All methods of raising Trust Fund money from EVs, however, run up against the sheer incongruity that is the left arm of Uncle Sam paying people $7,500 up front to buy new EVs (through the IRA tax credits) while the right arm of Uncle Sam takes a hundred bucks or so out of that $7,500 back each year for road user charges into the Highway Trust Fund.

A July 2023 study from the MIT Mobility Initiative and the JTL Transit Lab suggests that any motor fuel tax replacement revenue source be evaluated through two “lenses”: “a performance lens and an efficiency lens. The performance lens considers (i) ease of administration, (ii) resistance to easy evasion, (iii) stability over time, and (iv) fairness.
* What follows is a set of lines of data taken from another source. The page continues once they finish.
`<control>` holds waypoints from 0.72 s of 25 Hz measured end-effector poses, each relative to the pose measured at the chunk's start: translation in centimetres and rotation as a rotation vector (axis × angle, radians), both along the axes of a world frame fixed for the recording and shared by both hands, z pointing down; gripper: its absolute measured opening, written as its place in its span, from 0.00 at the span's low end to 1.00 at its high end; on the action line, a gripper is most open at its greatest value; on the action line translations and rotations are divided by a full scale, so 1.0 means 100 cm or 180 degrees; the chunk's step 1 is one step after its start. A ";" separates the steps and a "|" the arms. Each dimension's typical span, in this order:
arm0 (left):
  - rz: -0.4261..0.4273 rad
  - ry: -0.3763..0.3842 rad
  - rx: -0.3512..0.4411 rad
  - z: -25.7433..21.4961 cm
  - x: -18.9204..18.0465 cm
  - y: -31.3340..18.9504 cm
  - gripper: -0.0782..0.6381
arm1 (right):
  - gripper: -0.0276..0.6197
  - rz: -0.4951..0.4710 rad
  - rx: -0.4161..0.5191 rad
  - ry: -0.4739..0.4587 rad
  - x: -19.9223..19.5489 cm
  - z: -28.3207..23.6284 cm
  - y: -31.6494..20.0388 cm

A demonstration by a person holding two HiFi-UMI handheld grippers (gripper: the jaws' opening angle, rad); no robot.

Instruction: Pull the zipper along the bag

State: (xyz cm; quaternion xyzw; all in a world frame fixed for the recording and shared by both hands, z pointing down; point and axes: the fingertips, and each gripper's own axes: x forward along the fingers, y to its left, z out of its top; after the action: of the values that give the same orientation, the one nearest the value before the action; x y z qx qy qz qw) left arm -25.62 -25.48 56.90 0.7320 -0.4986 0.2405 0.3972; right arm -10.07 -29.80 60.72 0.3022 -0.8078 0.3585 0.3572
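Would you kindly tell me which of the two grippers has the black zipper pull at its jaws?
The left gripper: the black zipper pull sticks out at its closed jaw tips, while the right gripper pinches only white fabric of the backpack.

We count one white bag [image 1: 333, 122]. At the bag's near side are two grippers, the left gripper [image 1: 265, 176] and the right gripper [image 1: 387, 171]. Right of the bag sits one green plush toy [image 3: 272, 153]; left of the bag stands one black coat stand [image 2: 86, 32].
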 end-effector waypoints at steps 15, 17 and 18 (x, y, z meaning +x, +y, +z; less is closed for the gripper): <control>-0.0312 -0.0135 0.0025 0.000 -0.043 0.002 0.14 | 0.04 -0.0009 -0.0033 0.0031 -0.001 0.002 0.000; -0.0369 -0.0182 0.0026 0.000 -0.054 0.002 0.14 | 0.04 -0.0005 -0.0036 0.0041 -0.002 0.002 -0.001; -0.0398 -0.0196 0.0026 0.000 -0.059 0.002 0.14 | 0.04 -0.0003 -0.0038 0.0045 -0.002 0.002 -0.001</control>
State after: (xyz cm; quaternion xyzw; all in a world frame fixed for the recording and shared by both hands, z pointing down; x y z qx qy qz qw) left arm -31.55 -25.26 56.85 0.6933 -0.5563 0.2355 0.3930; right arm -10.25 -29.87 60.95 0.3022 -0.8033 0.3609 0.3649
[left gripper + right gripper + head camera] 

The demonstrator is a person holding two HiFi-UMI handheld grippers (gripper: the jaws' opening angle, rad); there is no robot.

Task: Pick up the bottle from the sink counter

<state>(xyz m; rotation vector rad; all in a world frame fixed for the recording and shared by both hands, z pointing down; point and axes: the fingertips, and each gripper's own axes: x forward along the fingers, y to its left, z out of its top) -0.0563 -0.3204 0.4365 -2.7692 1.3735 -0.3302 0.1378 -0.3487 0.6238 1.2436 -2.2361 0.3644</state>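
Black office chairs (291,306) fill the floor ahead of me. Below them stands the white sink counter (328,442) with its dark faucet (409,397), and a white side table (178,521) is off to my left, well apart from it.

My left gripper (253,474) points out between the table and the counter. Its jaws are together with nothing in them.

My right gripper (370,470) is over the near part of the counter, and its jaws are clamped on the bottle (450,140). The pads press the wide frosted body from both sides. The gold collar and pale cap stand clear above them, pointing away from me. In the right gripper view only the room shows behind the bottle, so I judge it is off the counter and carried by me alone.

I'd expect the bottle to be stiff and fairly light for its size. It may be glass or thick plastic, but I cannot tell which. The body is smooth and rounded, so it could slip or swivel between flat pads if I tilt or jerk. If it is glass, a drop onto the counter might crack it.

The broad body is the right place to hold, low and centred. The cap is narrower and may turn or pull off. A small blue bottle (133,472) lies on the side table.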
The efficiency lens considers how well or poorly certain revenue alternatives address key negative externalities of vehicular mobility: (i) traffic congestion, (ii) road wear and tear, (iii) safety and (iv) emissions.”

The summary tables 6 and 7 of that report are too long to reprint here, but variable VMT fees at the regional/national level, and variable tolls (called, for some reason, Road User Charges in the MIT/JTL report even though that is very confusing to the RUC Coalition people who use that name for their VMT fee) at a local level, score best on both the performance assessment and the efficiency assessment.

The IIJA directed the Federal Highway Administration to conduct the first highway cost allocation study since 1997. When complete, the information from that study could be used to set an axle-weight based vehicle fee in such a way that it fairly captures the costs incurred by various kinds of vehicles.

But all potential new revenue sources run up against the same problem: replacement level is not enough in an insolvent fund. Current tax rates only bring in $43 billion per year in receipts. Trust Fund spending was around $60 billion in the fiscal year that finished last month and will be around $75 billion in 2026. Simply replacing current Trust Fund revenue levels will not be nearly enough unless you also cut Trust Fund spending significantly. Dollars going out have to equal dollars going in.